Y. R. Chen, S. R. Delwiche, and W. R. Hruschka. Copyright 1995 by the American Association of Cereal Chemists, Inc.
Because of breeding practices, visual determination of kernel morphology is becoming less dependable for classification of hard red wheat as winter or spring. Because of the price differential between these classes, it is important to develop rapid, accurate, and automatable alternative methods. This study was conducted to determine whether feedforward backpropagation neural networks applied to near-infrared diffuse reflectance spectra of ground kernels could perform the classification. The near-infrared diffuse reflectance spectra (1,100-2,500 nm) of 2,403 ground hard red wheat samples representing the United States crop for 1987-1990 were used with commercially available neural network software. Mathematical pretreatments included log10 (1/reflectance) and second differences of the log data. Networks with and without hidden layers were used with various subsets of the full spectral region as inputs. When developed on samples from the 1987-1989 crop years, the best neural network models yielded 97.0 and 96.8% accuracies for calibration and validation sets, respectively, utilizing the full wavelength range. This performance declined slightly to calibration and validation accuracies of 96.3 and 95.9%, respectively, when the wavelength range of 2,142- 2,472 nm was used.
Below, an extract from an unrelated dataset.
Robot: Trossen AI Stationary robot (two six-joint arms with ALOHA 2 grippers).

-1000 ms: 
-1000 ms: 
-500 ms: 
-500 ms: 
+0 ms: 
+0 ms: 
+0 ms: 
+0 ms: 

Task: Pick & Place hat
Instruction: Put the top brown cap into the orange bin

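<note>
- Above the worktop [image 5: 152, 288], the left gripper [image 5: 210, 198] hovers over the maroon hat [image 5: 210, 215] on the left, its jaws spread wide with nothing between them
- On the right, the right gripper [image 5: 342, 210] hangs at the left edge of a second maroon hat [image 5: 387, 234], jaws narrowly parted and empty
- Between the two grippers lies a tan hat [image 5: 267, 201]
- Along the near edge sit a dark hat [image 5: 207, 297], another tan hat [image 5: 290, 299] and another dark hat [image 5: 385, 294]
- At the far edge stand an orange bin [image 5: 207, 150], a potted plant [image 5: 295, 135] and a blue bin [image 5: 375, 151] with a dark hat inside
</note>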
When applied to the 1990 crop year, the prediction accuracies of the full and abbreviated wavelength range models were 95.1 and 95.6%, respectively. These models performed better than a previously reported principal component analysis with Mahalanobis distance classifier. Neural networks, combined with second difference pretreatment, should be a very useful component of a near- infrared based classification system.